Latest ComRes and YouGov polls
A quick update on some polling figures from the last few days.
ComRes released a new telephone poll for the Daily Mail on Friday. Topline voting intention figures were CON 37%, LAB 32%, LDEM 6%, UKIP 12%, GRN 4% (tabs are here.) On the EU referendum ComRes had voting intentions of REMAIN 54%, LEAVE 36%, DK 10%.
YouGov also released new figures on voting intention and the EU referendum on their website. Their lastest topline VI figures are CON 39%, LAB 30%, LDEM 6%, UKIP 17%, GRN 3% (tabs are here). On the EU referendum they have Leave slightly ahead - REMAIN 38%, LEAVE 42%, DK/WNV 20%.
Finally Ipsos MORI also released EU referendum figures (part of the monthly Political Monitor survey I wrote about earlier in the week). Their latest figures are REMAIN 50%, LEAVE 38%, DK 12%.
There continues to be a big contrast between EU referendum figures in polls conducted by telephone, and conducted online. The telephone polls from ComRes and Ipsos MORI both have very solid leads for remain, the online polls from ICM, YouGov, Survation and others all tend to have the race very close. In one sense the contrast seems to be in line with the contrast we saw in pre-election polls - while there was little consistent difference between online and telephone polls in terms of the position of Labour and the Conservatives (particularly in the final polls), there was a great big gulf in terms of the levels of UKIP support they recorded - in the early part of 2015 there was a spread of about ten points between those (telephone) pollsters showing the lowest levels of UKIP support and those (online) pollsters showing the highest levels of UKIP support. It doesn't seem particularly surprising that this online/telephone gap in terms of UKIP support also translates into an online/telephone gap in terms of support for leaving the EU. In terms of which is the better predictor it doesn't give us much in the way of clues though - the 13% UKIP ended up getting was bang in the middle of that range.

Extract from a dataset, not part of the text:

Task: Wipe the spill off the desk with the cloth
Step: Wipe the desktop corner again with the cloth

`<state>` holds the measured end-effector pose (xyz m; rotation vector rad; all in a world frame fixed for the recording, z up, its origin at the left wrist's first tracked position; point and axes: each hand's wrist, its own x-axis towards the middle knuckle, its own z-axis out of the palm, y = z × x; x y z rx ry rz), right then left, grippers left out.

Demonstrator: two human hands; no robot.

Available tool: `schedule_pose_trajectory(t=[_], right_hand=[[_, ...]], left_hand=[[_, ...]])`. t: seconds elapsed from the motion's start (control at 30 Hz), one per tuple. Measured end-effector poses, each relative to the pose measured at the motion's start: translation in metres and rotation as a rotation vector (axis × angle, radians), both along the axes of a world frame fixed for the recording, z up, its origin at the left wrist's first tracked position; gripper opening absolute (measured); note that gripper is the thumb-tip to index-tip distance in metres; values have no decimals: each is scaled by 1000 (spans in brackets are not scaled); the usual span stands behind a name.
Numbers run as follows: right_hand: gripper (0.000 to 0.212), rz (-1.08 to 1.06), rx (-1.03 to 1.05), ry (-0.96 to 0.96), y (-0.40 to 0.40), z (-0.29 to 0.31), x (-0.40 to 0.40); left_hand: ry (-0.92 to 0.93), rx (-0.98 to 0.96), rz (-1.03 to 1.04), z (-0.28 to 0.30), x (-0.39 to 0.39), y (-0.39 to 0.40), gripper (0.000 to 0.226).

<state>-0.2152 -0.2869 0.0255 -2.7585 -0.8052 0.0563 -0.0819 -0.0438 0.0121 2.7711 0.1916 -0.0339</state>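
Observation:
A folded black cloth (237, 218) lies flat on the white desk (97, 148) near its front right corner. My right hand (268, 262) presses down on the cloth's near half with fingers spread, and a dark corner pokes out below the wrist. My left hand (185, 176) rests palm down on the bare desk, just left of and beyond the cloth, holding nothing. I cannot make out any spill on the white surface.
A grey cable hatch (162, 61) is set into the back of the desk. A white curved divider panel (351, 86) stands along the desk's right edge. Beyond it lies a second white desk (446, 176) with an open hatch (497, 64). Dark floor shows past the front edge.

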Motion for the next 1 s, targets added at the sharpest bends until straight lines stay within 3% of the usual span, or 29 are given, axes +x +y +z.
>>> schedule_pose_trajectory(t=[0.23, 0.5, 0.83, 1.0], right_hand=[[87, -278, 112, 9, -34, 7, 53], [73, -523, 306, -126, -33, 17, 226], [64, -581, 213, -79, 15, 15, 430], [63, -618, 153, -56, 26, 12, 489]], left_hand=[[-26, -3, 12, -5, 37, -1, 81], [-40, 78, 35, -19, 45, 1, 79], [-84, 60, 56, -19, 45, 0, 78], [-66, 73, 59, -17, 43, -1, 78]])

The other interesting thing about the telephone/online contrast in EU referendum polling is the don't knows. Telephone polls are producing polls that have far fewer people saying they don't know how they'll vote (you can see it clearly in the polls in this post - the two telephone polls have don't knows of 10% and 12%, the online poll has 20% don't knows, the last couple of weekly ICM online polls have had don't knows of 17-18%). This could have something to do with the respective levels of people who are interested in politics and the EU that the different sampling approaches are picking up, or perhaps something to do with people's willingness to give their EU voting intention to a human interviewer. The surprising thing is that this is not a typical difference - in polls on how people would vote in a general election the difference is, if anything, in the other direction - telephone polls find more don't knows and refusals than online polls do. Why it's the other way round on the EU referendum is an (intriguing) mystery.